In the current research, we recorded the movement of individuals while completing a fear-inducing virtual reality (VR) “plank-walking” experience. Half of these individuals perceived that they were walking on a plank at ground-level (low-fear condition) and half that the plank was suspended eighty stories up the side of a building (high-fear condition). Several studies using this simulation demonstrate that walking the plank at height is associated with subjective fear, increased heart rate and sweating (skin conductance; Maymon et al., Citation2023) and with a rightward shift in frontal alpha activity – a marker of negative emotional state (El Basbasse et al., Citation2023). Their walking behaviour during the VR-based study was captured via tracker points and turned into short videos showing the four points (i.e. each foot, the controller, and the headset) for use in the current studies. We believe that these videos have significant advantage over the stimuli used in previous studies because the fear is actually felt by the target individuals. This allows us to examine how people interpret the natural bodily expression of fear rather than an actor's interpretation of what they think fear looks like. That is, we believe that the advantage of this approach is that the behaviours represent expressive actions rather than symbolic gestures (Atkinson, Citation2013).

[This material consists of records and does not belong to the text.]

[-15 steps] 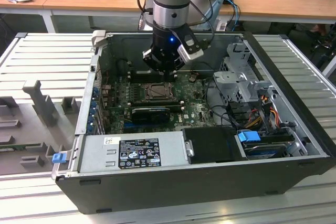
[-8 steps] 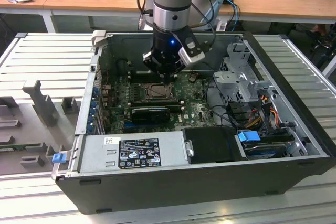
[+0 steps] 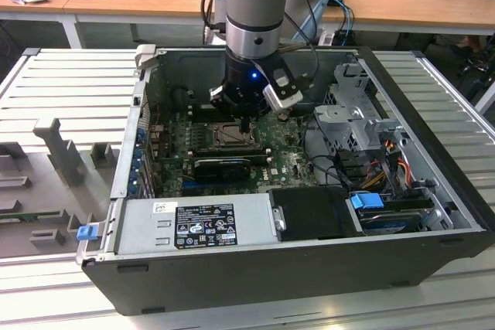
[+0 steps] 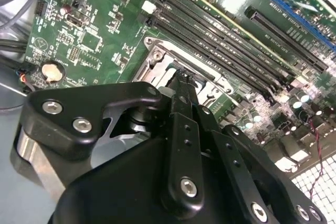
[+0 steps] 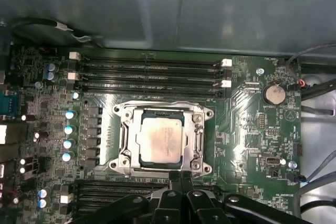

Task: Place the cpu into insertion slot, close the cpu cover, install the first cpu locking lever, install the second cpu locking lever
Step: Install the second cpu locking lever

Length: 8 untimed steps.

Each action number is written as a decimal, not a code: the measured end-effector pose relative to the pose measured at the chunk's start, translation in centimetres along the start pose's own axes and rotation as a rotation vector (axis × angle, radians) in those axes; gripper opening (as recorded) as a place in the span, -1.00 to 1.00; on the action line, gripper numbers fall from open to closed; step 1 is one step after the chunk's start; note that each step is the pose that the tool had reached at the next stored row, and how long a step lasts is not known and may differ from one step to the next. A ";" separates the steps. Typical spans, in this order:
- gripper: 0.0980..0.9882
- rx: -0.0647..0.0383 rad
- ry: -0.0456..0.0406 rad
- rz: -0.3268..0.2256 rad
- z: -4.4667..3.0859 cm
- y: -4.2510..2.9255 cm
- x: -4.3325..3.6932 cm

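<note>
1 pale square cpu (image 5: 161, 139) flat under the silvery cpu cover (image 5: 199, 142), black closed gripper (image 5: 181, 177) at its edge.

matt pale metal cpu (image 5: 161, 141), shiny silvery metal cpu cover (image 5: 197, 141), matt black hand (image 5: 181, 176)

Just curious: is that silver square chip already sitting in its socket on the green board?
Yes, in the first wrist view the cpu lies flat inside the insertion slot, framed by its metal rim.
</note>
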State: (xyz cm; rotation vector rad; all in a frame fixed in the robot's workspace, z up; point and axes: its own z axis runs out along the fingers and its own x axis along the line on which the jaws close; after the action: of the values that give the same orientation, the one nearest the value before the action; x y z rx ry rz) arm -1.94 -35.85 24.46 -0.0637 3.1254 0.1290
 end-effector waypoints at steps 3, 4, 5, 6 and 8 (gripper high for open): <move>-0.98 -0.003 0.0000 -0.002 0.33 -0.24 0.09; -0.98 -0.003 0.0001 -0.002 0.34 -0.26 0.10; -0.98 -0.003 0.0001 -0.002 0.35 -0.27 0.11; -0.98 -0.003 0.0001 -0.003 0.36 -0.29 0.12; -0.98 -0.003 0.0001 -0.003 0.41 -0.36 0.18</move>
State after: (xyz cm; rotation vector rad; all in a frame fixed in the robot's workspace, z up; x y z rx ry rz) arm -2.10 -36.18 24.01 -0.0677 3.1252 0.1338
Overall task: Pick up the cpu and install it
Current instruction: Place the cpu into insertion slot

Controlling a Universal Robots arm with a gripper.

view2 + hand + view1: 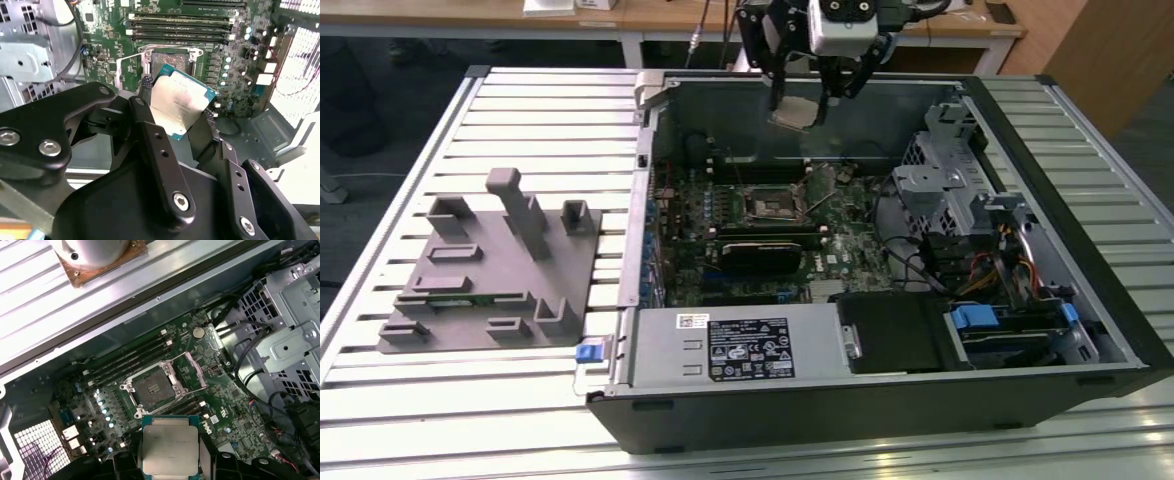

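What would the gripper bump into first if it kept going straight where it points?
Likely the green board, at or close to the open square socket. The gripper holds the chip, so the chip would touch first. Depth is hard to judge here.

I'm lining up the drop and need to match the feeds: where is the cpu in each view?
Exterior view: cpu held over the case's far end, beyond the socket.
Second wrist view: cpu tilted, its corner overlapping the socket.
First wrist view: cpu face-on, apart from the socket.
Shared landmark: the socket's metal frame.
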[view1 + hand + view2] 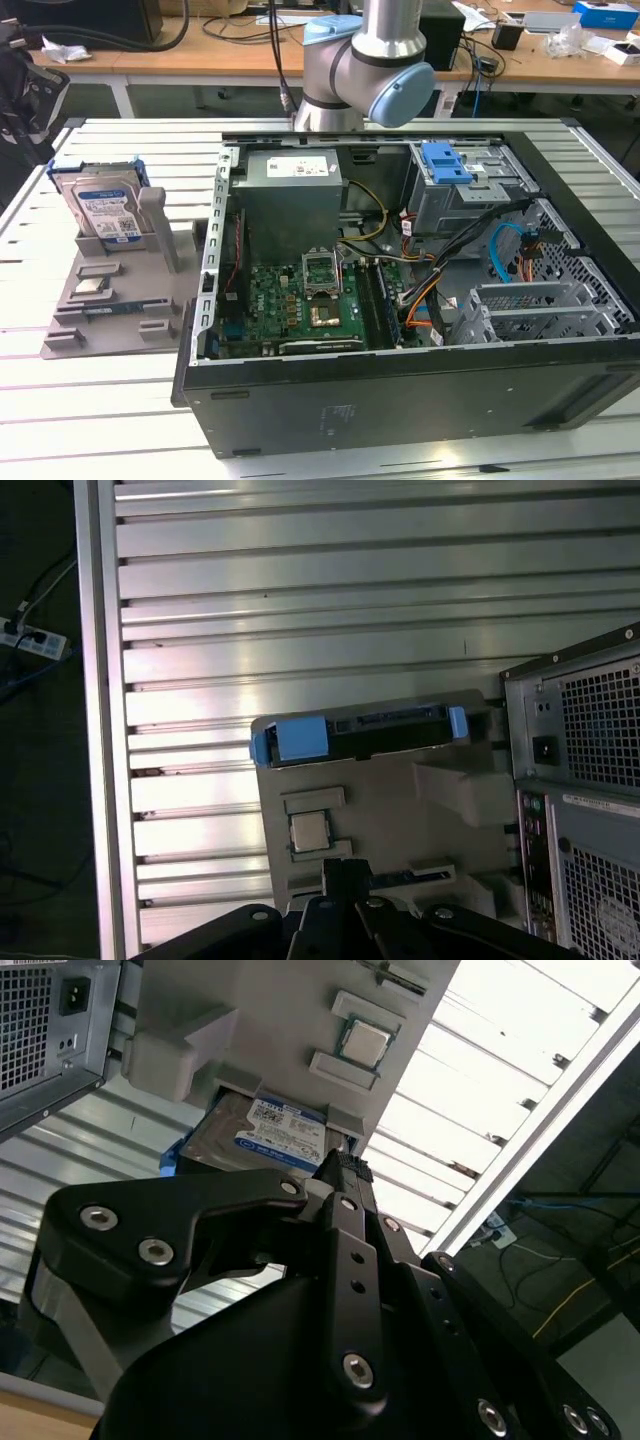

Participants in the current studies watched these motion-capture videos and were asked to identify which condition the target was in (height or ground; Studies 1 & 2), to rate the intensity of fear being shown (Studies 1-3), or to name the emotion being felt by the target (Study 2). Participants in Study 3 were asked to identify the features of the body movements that they used in making their fear estimates. It was expected that participants: (a) Would be able to identify the target's condition at a level greater than chance; (b) Would be accurate in perceiving the intensity of fear shown by the targets (measured as a correlation with targets’ own ratings of fear; and c) Would be more likely to spontaneously describe motion-captures at height as representing fear than they would those on the ground.

Study 1

Methods

Participants and design

Forty-three students (32 female; Mage = 20.60 years, SDage = 5.73) enrolled in an Introductory Psychology course at Victoria University of Wellington participated for partial completion of a research participation requirement. No participants were excluded from analysis. The sample size for Study 1 was based on lab-practice of 40 participants per meaningful cell. Although power was not calculated a priori, analysis of achieved power using G*Power (version 3.1.9.7) indicates that the sample size was more than adequate to detect the effects reported below. All studies reported in this paper were approved by the Human Ethics Committee of Victoria University of Wellington. Materials and data for all studies reported in this paper are available at the following link: https://osf.io/vhjfe/?view_only = a259a8747e0e487c898de453bf83e8e5.

Materials

Thirty participants from an earlier study (Maymon et al., Citation2023, Experiment 2) were recorded while engaged in a virtual reality study. In that earlier study, participants walked along a wooden plank (which was also physically present in the room) in a virtual environment that either showed the plank emerging out the side of a tall building (i.e. high plank condition), or at street level (i.e. low plank condition). Participants walked the length of the plank at their own pace and their motion was recorded in real-time using Brekel OpenVR Recorder. Specifically, participant had HTC Vive trackers attached to each foot to record the position of the feet in 4D (i.e. movements within the 3D environment over time). The same recording of position over time was recorded for the hand-held controller and the VR headset (HTC Vive), both of which contain position trackers (see ). These data were then imported into Autodesk MotionBuilder to create the video stimuli for this study. The video clips were rendered beginning from the moment that the target participants started walking along the plank until the moment they reached the end. Thus, the videos involve direct motion-capture during the plank-walking task.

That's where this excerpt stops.